During their little productions, Be Kind Rewind oozes a kind of low-rent dream-factory optimism. Mike and Jerry conjure up all kinds of creative solutions to technical problems; even though they are stealing plots and characters, their films are as original and personal as anything made professionally. But as they film, something like a mini-Hollywood history emerges. Although there's a strange symmetry to the mixed race cast, fitting perfectly into several Hollywood genres (Men in Black, Rush Hour 2, Driving Miss Daisy, etc.), Mike notices that Jerry most often gets to play the hero and kiss the girl. Jerry also becomes something of a local celebrity, signing autographs on his way to the shop and becoming more and more difficult, such as demanding a trailer. "You already have a trailer," Mike tells him, referring to Jerry's humble dwelling near the auto yard.

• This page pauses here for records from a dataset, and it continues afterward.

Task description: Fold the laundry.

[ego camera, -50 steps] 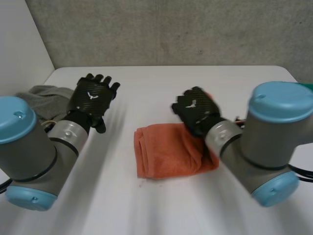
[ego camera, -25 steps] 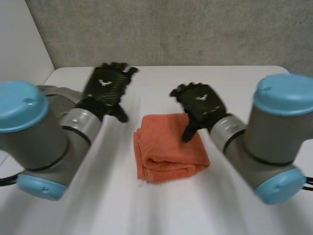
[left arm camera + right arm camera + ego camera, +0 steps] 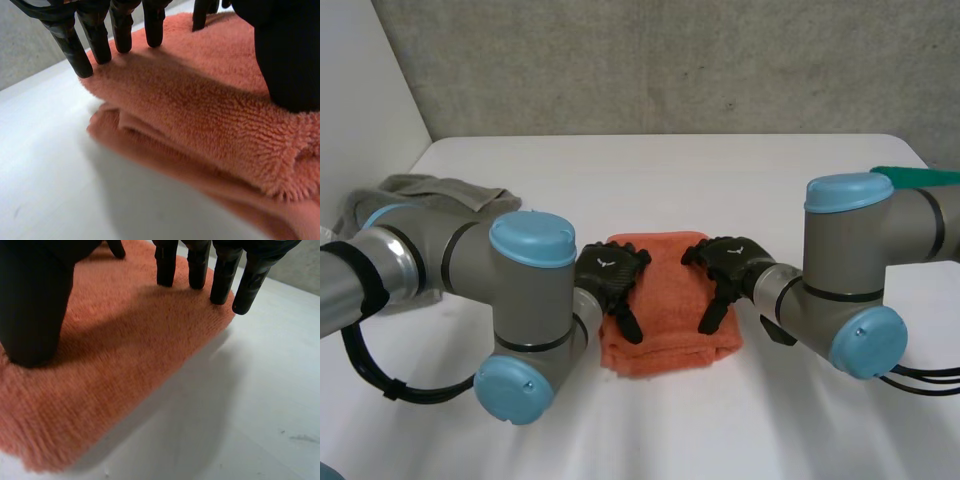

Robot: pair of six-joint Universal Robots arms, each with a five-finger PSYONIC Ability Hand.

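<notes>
A folded orange towel lies in the middle of the white table. My left hand rests on its left side, fingers straight and spread, tips pressing into the pile of the orange towel. My right hand lies on the right side of the towel in the same way, open, fingers reaching the far edge of the orange towel. Both thumbs press down on the cloth. Neither hand pinches it.
A grey garment lies crumpled at the table's left edge, behind my left arm. A green object sits at the right edge. A concrete wall closes off the back of the table.
Both hands have come down from above the table onto the towel, one on each side. The right hand opened. The towel is folded smaller and squarer than before.
</notes>
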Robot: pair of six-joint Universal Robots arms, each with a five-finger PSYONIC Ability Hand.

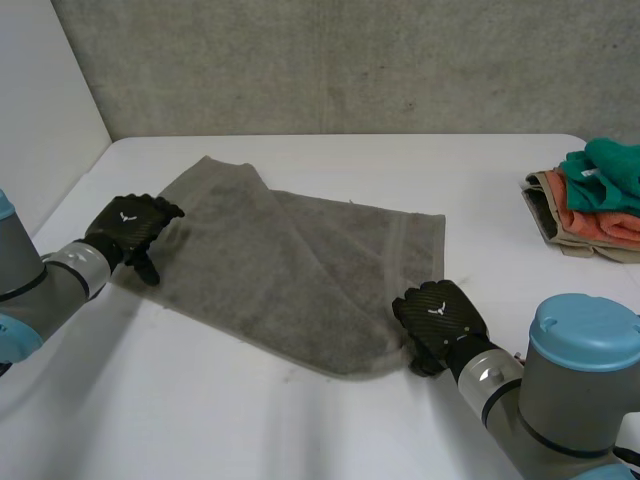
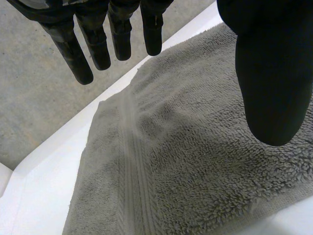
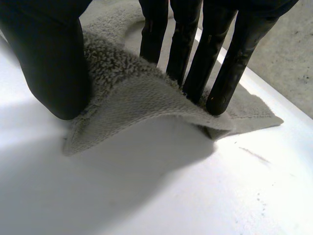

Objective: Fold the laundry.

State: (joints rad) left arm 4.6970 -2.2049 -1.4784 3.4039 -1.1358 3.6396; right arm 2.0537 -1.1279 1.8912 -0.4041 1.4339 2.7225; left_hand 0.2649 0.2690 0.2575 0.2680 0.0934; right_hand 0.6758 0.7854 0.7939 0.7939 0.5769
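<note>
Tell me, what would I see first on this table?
A big grey towel lies rumpled across the middle of the white table. The right hand pinches its near corner, and the left hand hangs open over its other end. A stack of green, orange and tan cloths sits by the right edge.

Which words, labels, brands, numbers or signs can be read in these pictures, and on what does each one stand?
No word or number can be read.
Left hand and right hand: a small white emblem on the back of each, without letters.
Teal cloth on the folded pile: a small pale patch, perhaps a tag, too small to read.
Grey towel: no label shows.
</note>
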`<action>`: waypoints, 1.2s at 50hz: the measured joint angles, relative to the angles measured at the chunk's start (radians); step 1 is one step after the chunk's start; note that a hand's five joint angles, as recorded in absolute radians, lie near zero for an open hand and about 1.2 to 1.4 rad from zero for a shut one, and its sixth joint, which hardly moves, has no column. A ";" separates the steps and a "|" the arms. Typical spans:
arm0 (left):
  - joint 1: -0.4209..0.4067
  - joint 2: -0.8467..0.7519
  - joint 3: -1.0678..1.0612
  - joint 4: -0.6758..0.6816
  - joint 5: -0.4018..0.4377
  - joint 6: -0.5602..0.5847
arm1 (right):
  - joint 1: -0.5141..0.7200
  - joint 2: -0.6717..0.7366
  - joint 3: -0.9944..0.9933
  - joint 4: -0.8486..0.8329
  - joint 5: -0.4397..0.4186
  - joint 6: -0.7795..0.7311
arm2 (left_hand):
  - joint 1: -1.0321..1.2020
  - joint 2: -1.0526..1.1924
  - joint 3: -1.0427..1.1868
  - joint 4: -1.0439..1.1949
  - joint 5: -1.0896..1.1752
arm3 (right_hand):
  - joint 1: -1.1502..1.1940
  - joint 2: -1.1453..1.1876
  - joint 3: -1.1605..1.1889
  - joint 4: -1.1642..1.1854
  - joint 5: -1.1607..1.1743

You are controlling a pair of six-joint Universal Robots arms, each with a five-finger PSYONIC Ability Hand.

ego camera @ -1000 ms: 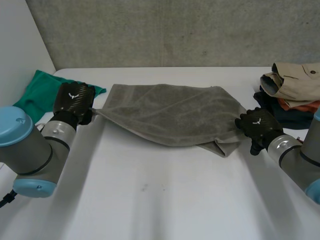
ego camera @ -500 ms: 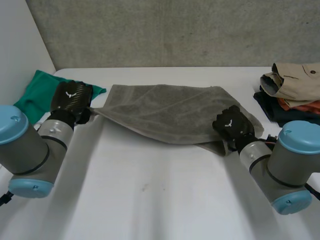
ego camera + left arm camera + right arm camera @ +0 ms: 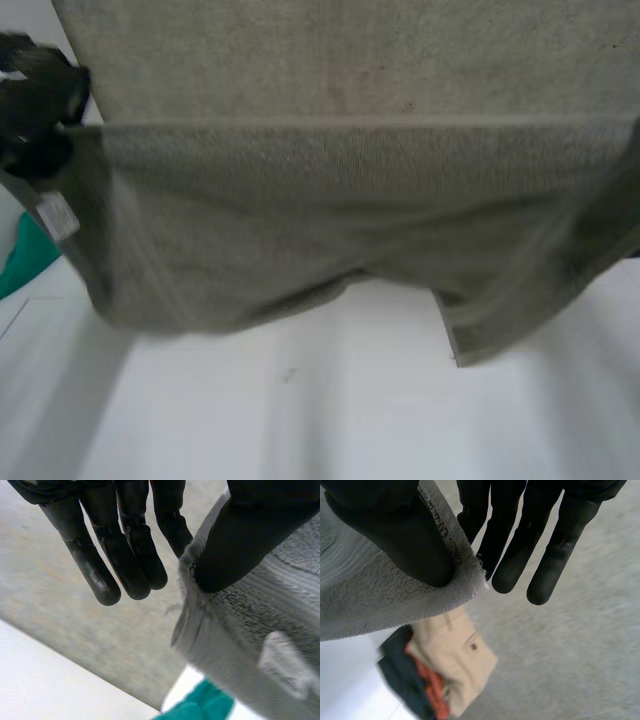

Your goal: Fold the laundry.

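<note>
From the head view I have the towel [image 3: 330,220] hanging spread like a curtain, its top edge running level from 9 to 3 o'clock; its lower edge hangs over the white table [image 3: 300,420], drooping lowest at 5 o'clock; the left hand [image 3: 35,105] sits at 10 o'clock on the towel's top corner, a small white label [image 3: 57,215] just below it, and a sliver of green cloth [image 3: 25,262] lies at 9 o'clock beside the towel's side edge; a grey wall [image 3: 300,60] fills 12 o'clock

The left wrist view gives me the grip itself: the thumb presses the fuzzy hem of that corner against a finger behind it, clamped on the towel, while the other fingers [image 3: 100,565] stand straight and free beside it; the label and the green cloth show beyond the thumb

The right wrist view gives me the right hand [image 3: 385,535]: its thumb pins the towel's other top corner against a finger, clamped likewise, the remaining fingers straight; beyond the fingertips lies a pile of clothes [image 3: 445,675], tan on top of orange and dark pieces
</note>
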 measured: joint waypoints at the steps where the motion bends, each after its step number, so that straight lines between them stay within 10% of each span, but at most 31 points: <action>1: -0.002 -0.050 0.008 -0.011 0.011 0.031 | 0.007 0.036 0.002 0.009 0.003 -0.015 | 0.000 0.000 0.000 0.000 0.000 | 0.000 0.000 0.000 0.000 0.000; 15: -0.080 -0.601 0.308 0.094 -0.043 0.138 | 0.106 0.470 -0.149 -0.221 0.147 -0.065 | 0.000 0.000 0.001 0.000 0.000 | 0.000 0.000 0.000 0.000 0.000; 29: -0.145 -0.709 0.611 0.864 -0.110 0.003 | 0.158 0.551 -0.311 -1.136 0.168 -0.044 | 0.000 0.001 0.002 0.000 0.013 | 0.000 0.000 0.001 0.000 0.020; 50: -0.147 -0.799 0.127 0.790 -0.101 -0.053 | 0.173 0.711 -0.017 -0.845 0.077 0.040 | 0.000 0.001 0.002 0.000 0.013 | 0.000 0.002 0.004 0.000 0.020; 60: -0.141 -0.639 -0.161 0.515 -0.109 0.016 | 0.161 0.601 0.198 -0.524 0.068 0.007 | 0.000 0.001 0.002 0.000 0.013 | 0.000 0.002 0.004 0.000 0.020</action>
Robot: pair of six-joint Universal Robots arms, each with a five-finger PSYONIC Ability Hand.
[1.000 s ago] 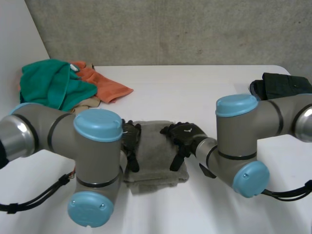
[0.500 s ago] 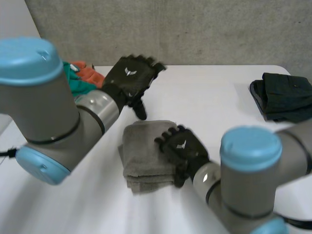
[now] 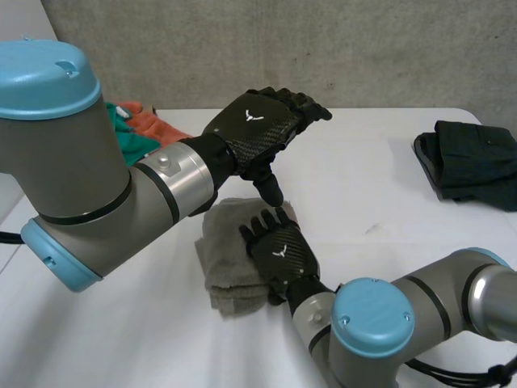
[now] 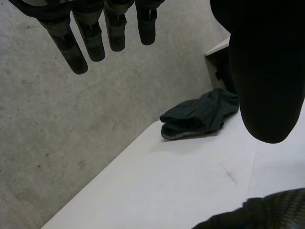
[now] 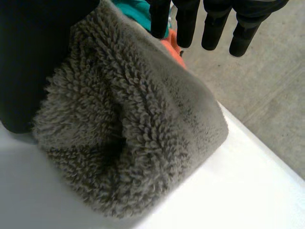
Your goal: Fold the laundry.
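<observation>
A folded grey towel [image 3: 222, 263] lies on the white table [image 3: 363, 194] in front of me. My right hand [image 3: 281, 252] rests flat on its right half, fingers straight and open. In the right wrist view the towel [image 5: 133, 133] bulges under the palm, with the straight fingers [image 5: 212, 26] reaching past its far edge and the thumb [image 5: 38, 57] at its side. My left hand [image 3: 258, 129] hovers above the table behind the towel, open and holding nothing. Its spread fingers [image 4: 90, 38] and thumb [image 4: 267, 71] are apart in the left wrist view.
A dark folded garment [image 3: 472, 158] lies at the table's far right, also seen beyond the left hand's fingers [image 4: 200, 114]. Teal cloth [image 3: 121, 133] and orange cloth [image 3: 153, 121] are heaped at the far left behind my left arm. A concrete wall [image 3: 323, 48] backs the table.
My left hand has lifted off the towel's left side and risen above and behind it. My right hand has shifted a little left on the towel as its arm swung toward the front.
</observation>
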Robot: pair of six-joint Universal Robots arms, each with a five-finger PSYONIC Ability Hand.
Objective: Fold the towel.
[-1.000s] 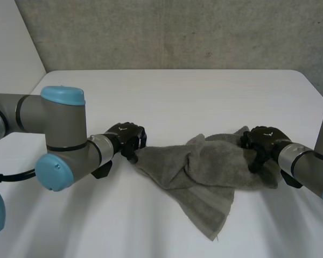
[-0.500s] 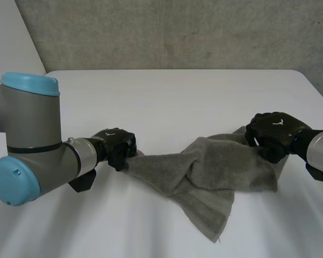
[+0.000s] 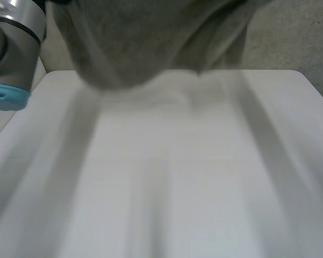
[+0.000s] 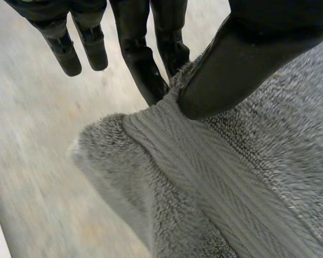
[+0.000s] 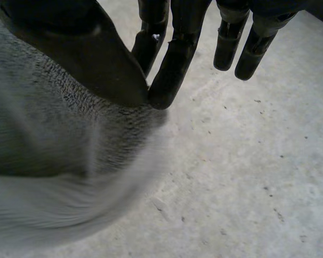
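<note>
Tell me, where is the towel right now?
In the head view the towel hangs in the air above the far side of the white table, pinched by the left robot hand and the right robot hand.

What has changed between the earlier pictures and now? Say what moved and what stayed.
The towel was lifted off the table and now hangs high, near the head camera. Unchanged: the left hand and right hand each still pinch the towel.

The right hand (image 5: 81, 48) pinches an edge of the grey towel (image 5: 48, 140) between its thumb and the straight fingers (image 5: 175, 59) nearest it. The other fingers stand clear of the cloth, before a grey speckled surface (image 5: 247, 177).
</note>
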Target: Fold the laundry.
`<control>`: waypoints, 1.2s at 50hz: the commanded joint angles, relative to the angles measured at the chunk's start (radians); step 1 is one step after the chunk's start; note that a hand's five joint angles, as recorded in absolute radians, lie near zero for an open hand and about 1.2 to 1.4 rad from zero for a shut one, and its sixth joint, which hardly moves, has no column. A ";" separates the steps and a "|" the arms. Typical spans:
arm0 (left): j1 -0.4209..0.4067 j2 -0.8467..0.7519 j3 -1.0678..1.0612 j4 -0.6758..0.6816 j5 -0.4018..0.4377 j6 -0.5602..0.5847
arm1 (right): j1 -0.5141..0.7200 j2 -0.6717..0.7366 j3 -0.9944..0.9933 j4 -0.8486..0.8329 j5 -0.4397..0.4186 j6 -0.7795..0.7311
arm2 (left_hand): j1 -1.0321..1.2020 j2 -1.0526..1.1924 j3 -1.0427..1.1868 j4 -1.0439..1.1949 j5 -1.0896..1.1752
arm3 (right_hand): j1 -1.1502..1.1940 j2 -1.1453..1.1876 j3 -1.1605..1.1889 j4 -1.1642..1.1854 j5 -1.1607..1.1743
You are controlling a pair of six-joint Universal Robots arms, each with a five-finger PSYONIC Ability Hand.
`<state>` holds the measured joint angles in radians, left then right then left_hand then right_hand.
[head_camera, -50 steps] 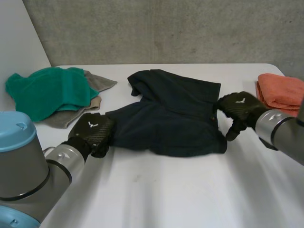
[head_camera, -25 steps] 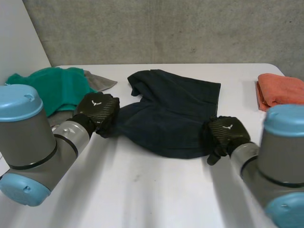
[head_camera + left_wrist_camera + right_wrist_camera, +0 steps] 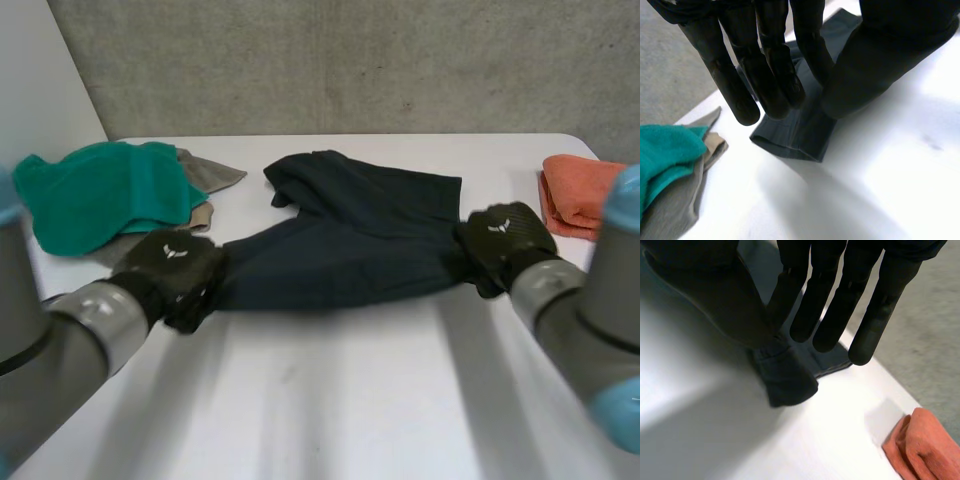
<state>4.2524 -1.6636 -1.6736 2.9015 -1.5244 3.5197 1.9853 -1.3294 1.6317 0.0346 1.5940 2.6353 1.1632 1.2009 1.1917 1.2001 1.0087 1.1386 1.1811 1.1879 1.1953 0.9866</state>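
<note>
I've got the dark shorts [image 3: 350, 245] stretched mid-desk [image 3: 350, 400]. My left hand [image 3: 172, 268] pinches one end between thumb and fingers, and my right hand [image 3: 508, 238] pinches the other. Both grips look shallow, so pulling harder could slip a corner free and rumple the cloth.

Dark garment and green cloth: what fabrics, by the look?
The dark garment looks like smooth, matte woven cloth, perhaps cotton: crisp stitched hem, flat folds. The green cloth looks like terry towelling: thick, fuzzy, nappy surface.
</note>
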 commanded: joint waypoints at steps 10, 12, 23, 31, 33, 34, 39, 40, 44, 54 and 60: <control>-0.040 -0.040 -0.071 -0.182 -0.028 0.153 | -0.122 -0.021 -0.009 0.495 -0.243 -0.370 | 0.233 0.195 0.205 0.196 0.213 | 0.258 0.215 0.208 0.201 0.235; -0.035 -0.118 -0.042 -0.098 -0.055 0.148 | -0.111 0.045 -0.045 0.458 -0.226 -0.289 | 0.233 0.195 0.205 0.196 0.213 | 0.258 0.215 0.208 0.201 0.235; -0.052 -0.136 -0.011 0.035 -0.103 -0.011 | -0.085 0.124 -0.109 0.275 -0.192 -0.025 | -0.612 -0.650 -0.641 -0.649 -0.632 | 0.258 0.215 0.208 0.201 0.235; -0.071 -0.076 -0.113 0.051 -0.100 -0.125 | -0.109 0.004 0.033 0.148 -0.197 0.000 | -0.771 -0.808 -0.799 -0.808 -0.791 | -0.485 -0.528 -0.535 -0.542 -0.508; -0.071 -0.073 -0.136 0.068 -0.097 -0.130 | -0.125 -0.030 0.075 0.107 -0.198 0.000 | -0.774 -0.811 -0.802 -0.811 -0.794 | -0.535 -0.578 -0.585 -0.592 -0.558; -0.071 -0.073 -0.143 0.077 -0.094 -0.130 | -0.126 -0.039 0.091 0.094 -0.198 0.000 | -0.774 -0.811 -0.802 -0.811 -0.794 | -0.550 -0.592 -0.599 -0.607 -0.572; -0.069 -0.090 -0.167 0.154 -0.082 -0.125 | -0.137 -0.048 0.158 0.010 -0.201 -0.003 | -0.777 -0.814 -0.805 -0.813 -0.797 | -0.635 -0.678 -0.684 -0.692 -0.658; -0.068 -0.106 -0.167 0.180 -0.082 -0.124 | -0.138 -0.042 0.175 -0.016 -0.201 -0.005 | -0.777 -0.814 -0.805 -0.813 -0.797 | -0.653 -0.695 -0.702 -0.709 -0.675; -0.058 -0.162 -0.160 0.235 -0.079 -0.114 | -0.141 -0.017 0.220 -0.088 -0.201 -0.014 | -0.777 -0.814 -0.805 -0.813 -0.797 | -0.647 -0.689 -0.696 -0.704 -0.669; -0.065 -0.255 -0.115 0.266 -0.062 -0.096 | -0.149 0.055 0.258 -0.223 -0.246 -0.051 | -0.750 -0.788 -0.779 -0.787 -0.770 | -0.577 -0.619 -0.626 -0.633 -0.599; -0.080 -0.298 -0.092 0.286 -0.060 -0.093 | -0.152 0.096 0.247 -0.251 -0.275 -0.055 | -0.627 -0.665 -0.656 -0.664 -0.647 | -0.492 -0.534 -0.541 -0.548 -0.514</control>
<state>4.1851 -1.9303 -1.7834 3.1766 -1.5865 3.4250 1.8347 -1.2666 1.8901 -0.1972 1.3428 2.5851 0.4130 0.4066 0.4087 0.3985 0.2267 0.5064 0.5069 0.5049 0.5151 0.3487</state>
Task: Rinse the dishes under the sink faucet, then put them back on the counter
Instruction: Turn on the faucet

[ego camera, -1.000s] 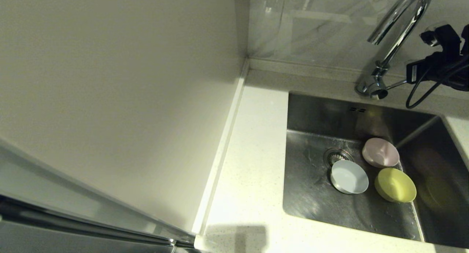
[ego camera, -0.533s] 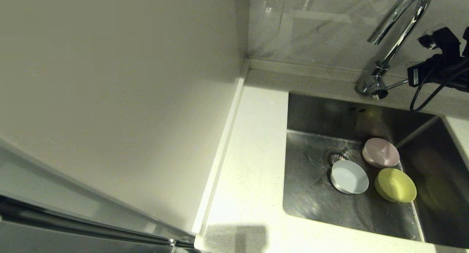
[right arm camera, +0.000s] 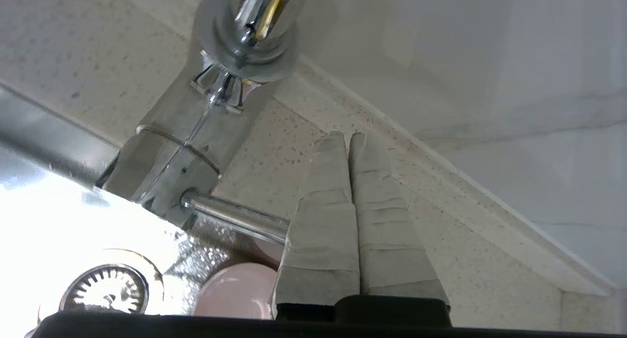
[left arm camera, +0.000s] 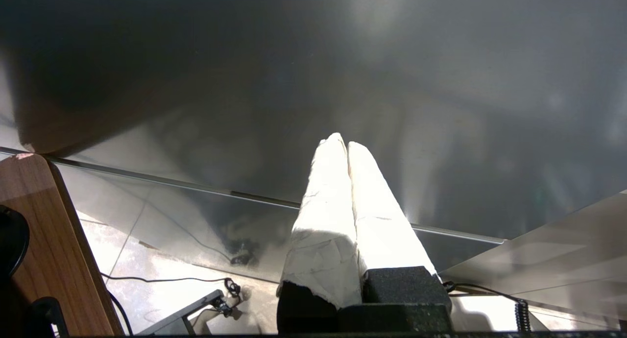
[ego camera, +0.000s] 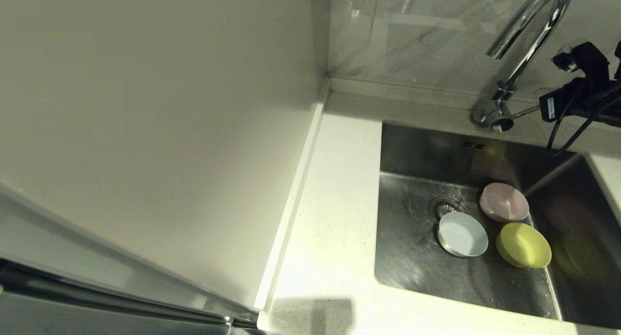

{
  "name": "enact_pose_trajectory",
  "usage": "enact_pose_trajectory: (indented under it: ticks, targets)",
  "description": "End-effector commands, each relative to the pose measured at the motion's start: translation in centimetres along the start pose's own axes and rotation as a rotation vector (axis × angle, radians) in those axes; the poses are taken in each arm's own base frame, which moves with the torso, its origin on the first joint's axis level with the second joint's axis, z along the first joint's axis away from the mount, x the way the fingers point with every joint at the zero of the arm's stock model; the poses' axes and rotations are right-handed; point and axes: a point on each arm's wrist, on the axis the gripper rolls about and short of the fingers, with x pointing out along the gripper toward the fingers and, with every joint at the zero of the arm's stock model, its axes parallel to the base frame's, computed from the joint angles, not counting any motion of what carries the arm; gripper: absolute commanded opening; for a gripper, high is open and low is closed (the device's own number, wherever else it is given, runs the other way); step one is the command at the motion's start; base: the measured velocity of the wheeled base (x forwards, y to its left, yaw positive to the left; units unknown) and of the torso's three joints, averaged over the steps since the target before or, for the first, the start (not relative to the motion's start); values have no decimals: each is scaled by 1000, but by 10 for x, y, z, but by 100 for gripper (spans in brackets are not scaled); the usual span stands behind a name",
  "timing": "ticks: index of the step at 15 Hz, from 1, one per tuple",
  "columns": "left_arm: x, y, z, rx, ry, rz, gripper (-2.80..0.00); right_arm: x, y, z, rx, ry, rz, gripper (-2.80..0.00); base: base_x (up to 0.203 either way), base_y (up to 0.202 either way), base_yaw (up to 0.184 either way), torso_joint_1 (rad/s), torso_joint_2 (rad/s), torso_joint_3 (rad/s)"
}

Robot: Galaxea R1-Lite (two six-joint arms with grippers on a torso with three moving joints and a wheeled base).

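Down on the sink [ego camera: 412, 257] floor three bowls — pink [ego camera: 504, 202], blue-white [ego camera: 462, 234], yellow-green [ego camera: 523, 245] — right pincer [right arm camera: 347, 134] closed beside one faucet [ego camera: 526, 43] lever [right arm camera: 235, 215].

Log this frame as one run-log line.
phase: at faucet lever | right gripper: shut, beside lever | left gripper: shut, parked | bowls: three in sink | water: none visible

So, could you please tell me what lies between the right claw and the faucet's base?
Only the faucet's thin side lever, running from the base to the shut right claw, over speckled counter; the right wrist view shows it.
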Motion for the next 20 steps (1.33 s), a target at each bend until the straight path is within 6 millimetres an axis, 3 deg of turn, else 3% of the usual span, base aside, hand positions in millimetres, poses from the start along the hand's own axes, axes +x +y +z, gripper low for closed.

Other ideas come up. Mike and Jerry's success depends upon their intimate knowledge of the films in question, since the originals have been erased. They have apparently watched these films dozens of times, and know them well enough to re-create them from memory. The concept of "favorite films" comes up again and again, the idea that a certain film can tune into a certain person's consciousness. According to Gondry, it's a pure love affair, requited and undiluted. (Anyone who sees this film will probably find a warm and fuzzy reference to one of their favorites, even if it's just a video box sitting on a shelf.)

Gondry also latches on to the idea of videotape as opposed to digital video. Videotape is a generation closer to film itself, consisting of two reels and a strip of plastic tape wound from one to the other across a "head." With videotape, you can film, pop out the tape and play it right back in a VCR, whereas digital requires one or two more steps. Gondry's filmmakers also shoot their films in sequence, without editing (they have no editing equipment), giving them an organic, spontaneous feel.

The other shoe drops when Hollywood lawyers arrive, terrified of losing a tiny fraction of their mega-profits due to "pirates" like Mike and Jerry. Sigourney Weaver -- coincidentally the co-star of Ghostbusters -- plays the lead killjoy. "It's not like we're the bad guys here," she says incredulously as a steamroller crushes all the sweded tapes while the angry fans watch.

In the third act, the neighborhood decides to make an "original" film, a biopic about Fats Waller, whom Mike believes lived in the building that now houses the video store. Even though the larger forces of commerce and progress have already won, in Gondry's world, the little guy with the creative voice can still emerge victorious. Be Kind Rewind depends on a refreshing kind of naïveté, like the hero of Ed Wood (1994), but without Tim Burton's awareness of his subject.

This childlike wonder is both a gift and a hindrance. It prevents Gondry from fully exploring Alma's character, for example. Diaz plays her as fiery and independent, which helps, but she's still just "the girl." The film relies too often on montage, as creative and joyous as they are, and too much on a kind of simpleminded faith, when the movie is clearly so savvy about other aspects. But while these things bothered me during the film, my memory of it has grown more and more fond. It's one of those rare experiences that remind us not exactly why we love movies, but how we love them.

(Note: The big rival, neighborhood video store that rents DVDs is called "West Coast Video," which, ironically, is the name of the video store I worked for as a teenager.)